The sheer breadth of the exhibition, however, has prompted cultural commentators to renew calls, first made several years ago, for a name change at the museum on the grounds that it is no longer a museum of war, never mind imperial.

"The name conjures up an image which belongs somewhere before the First World War - it's impractical and has no relevance today," said Simon Tait, author of Palaces of Discovery: the Story of Britain's Museums. "Since the museum was created the whole perception of war has changed and I think that the organisers of this exhibition are only too well aware of that. They are trying to do exhibitions that are relevant to today and tomorrow but the name doesn't help at all. I hope it is something the Government might address."

According to Tony Thorne, a broadcaster on popular culture, the problem with the name is that it implies a celebration of war. "If people want the museum be a magnificent monument to Britain's past, they should keep the name, but if they are really determined to become a vague post-modern entertainment centre bound up with `the heritage experience' then they should rename it something like `The Conflict Experience'," he said.

However, he said, recent history was a warning against moving too quickly. "In the Eighties the word museum was seen as a turn-off and people came up with heritage but now museums are back in fashion."

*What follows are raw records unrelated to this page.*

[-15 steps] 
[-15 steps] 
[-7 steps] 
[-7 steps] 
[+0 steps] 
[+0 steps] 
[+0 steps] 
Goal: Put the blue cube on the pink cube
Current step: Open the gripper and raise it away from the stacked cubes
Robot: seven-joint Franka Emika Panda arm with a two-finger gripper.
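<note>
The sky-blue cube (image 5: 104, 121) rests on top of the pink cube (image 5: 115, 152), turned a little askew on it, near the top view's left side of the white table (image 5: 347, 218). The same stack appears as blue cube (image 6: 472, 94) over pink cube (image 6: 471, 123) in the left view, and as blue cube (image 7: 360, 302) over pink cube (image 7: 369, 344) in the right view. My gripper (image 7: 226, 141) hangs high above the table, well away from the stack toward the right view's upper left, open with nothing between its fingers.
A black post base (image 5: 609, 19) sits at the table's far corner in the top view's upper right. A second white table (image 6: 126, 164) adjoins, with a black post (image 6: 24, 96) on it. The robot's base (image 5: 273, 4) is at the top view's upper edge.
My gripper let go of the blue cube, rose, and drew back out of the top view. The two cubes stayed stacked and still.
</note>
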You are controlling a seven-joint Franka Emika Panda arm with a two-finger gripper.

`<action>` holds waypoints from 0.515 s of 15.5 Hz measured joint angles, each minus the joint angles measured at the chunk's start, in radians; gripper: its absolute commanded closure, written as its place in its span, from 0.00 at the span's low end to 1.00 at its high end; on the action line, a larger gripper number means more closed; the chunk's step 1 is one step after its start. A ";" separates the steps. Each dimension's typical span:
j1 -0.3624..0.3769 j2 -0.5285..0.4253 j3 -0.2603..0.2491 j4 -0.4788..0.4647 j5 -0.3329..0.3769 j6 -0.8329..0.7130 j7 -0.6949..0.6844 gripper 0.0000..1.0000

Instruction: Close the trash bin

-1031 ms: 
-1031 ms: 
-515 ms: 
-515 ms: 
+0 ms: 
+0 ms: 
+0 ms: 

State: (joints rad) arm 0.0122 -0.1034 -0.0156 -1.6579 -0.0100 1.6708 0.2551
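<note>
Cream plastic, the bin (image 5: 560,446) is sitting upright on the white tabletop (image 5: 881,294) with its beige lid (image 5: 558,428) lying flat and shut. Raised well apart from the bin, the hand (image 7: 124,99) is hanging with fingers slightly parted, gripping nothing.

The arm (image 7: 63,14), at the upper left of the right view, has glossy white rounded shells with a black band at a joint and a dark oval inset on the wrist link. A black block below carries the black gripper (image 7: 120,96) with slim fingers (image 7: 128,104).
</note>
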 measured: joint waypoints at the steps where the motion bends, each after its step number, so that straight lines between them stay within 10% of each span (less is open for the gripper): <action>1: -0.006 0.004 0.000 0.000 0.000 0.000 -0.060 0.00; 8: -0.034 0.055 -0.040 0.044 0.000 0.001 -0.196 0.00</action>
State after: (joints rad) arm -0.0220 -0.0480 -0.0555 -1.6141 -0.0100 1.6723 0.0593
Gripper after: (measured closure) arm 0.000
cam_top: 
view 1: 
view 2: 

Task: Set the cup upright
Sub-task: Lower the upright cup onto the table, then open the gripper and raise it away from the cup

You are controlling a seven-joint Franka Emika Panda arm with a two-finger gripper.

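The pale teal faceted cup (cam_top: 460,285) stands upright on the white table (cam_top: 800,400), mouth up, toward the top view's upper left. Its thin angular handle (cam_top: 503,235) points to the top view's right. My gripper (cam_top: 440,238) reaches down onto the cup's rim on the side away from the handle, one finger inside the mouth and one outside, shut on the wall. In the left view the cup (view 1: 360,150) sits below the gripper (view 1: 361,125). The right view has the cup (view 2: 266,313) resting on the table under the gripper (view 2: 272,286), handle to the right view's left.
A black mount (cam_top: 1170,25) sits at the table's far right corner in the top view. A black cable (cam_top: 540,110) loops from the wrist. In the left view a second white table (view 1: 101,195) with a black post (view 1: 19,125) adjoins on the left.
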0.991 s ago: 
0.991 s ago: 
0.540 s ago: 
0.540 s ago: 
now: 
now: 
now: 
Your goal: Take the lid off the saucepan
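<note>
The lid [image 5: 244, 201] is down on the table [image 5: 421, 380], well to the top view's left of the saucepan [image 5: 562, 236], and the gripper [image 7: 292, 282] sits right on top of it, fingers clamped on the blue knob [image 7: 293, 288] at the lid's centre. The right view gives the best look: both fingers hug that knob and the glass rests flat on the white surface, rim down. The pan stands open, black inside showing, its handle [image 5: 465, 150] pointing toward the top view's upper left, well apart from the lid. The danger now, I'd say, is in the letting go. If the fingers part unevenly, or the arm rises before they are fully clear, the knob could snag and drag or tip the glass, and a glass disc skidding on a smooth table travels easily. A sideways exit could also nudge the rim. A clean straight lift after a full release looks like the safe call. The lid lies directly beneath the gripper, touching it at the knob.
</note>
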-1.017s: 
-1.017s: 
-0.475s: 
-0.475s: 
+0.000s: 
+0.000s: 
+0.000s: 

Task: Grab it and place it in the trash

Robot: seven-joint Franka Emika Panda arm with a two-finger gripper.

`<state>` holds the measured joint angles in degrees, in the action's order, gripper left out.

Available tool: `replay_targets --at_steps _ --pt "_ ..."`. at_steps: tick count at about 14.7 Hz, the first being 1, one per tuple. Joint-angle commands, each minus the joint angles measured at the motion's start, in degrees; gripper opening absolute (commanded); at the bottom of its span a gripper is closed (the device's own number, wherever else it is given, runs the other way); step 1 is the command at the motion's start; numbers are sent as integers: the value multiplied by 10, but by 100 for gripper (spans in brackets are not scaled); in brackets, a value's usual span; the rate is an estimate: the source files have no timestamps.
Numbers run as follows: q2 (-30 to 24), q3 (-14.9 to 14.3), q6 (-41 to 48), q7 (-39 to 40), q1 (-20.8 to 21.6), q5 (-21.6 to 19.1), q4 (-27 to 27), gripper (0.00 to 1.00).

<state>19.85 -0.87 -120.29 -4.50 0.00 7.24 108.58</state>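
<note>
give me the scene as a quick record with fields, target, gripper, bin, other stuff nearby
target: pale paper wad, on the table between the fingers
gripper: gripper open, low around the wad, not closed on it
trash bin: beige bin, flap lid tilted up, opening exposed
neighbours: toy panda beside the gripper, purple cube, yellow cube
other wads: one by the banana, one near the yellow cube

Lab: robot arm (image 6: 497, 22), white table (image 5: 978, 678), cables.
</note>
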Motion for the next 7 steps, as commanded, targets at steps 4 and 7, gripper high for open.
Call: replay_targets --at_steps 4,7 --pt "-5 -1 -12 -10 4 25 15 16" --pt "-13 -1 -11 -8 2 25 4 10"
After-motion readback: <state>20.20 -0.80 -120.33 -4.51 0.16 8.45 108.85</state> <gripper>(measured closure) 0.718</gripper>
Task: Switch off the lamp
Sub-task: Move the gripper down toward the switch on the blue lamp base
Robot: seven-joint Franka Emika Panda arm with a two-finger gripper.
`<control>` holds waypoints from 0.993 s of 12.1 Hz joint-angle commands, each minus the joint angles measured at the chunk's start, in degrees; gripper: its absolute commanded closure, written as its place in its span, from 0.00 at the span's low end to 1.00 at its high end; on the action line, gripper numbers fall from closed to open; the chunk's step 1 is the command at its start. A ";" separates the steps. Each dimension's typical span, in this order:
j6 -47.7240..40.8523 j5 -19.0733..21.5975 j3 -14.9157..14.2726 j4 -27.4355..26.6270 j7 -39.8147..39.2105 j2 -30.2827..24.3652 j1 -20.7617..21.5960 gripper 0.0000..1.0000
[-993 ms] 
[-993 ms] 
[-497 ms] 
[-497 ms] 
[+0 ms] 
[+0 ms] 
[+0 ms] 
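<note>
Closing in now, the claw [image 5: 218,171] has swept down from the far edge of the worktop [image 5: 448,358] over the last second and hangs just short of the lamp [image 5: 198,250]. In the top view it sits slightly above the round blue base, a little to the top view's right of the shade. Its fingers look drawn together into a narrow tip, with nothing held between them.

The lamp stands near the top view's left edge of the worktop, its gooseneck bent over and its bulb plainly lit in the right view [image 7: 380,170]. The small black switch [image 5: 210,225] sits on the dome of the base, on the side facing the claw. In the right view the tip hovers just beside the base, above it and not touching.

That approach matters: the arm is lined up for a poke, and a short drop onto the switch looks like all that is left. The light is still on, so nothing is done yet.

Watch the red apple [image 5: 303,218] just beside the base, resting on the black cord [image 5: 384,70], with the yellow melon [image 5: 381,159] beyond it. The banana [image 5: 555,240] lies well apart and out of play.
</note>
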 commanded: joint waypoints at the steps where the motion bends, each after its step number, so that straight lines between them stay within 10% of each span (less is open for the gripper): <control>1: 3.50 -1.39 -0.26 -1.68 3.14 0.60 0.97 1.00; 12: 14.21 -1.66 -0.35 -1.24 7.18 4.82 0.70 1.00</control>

Recently it was suggested that the Victoria and Albert Museum should be renamed, because "V&A was too C&A". But the mood among curators at the Imperial War Museum is not for change. "The name is not something people read too much," Mr Dowling said. "A new name would cause a great deal of confusion - it would be hard to come up with something that summed up the wide range of subjects we cover."

Indeed with the announcement tomorrow by Chris Smith, Culture secretary, that the Imperial War Museum-North, the institution's planned new pounds 28m branch in Manchester, has finally been given the go-ahead, the name looks likely to stick - at least for a while.

From The Bomb To The Beatles opens on 25 March.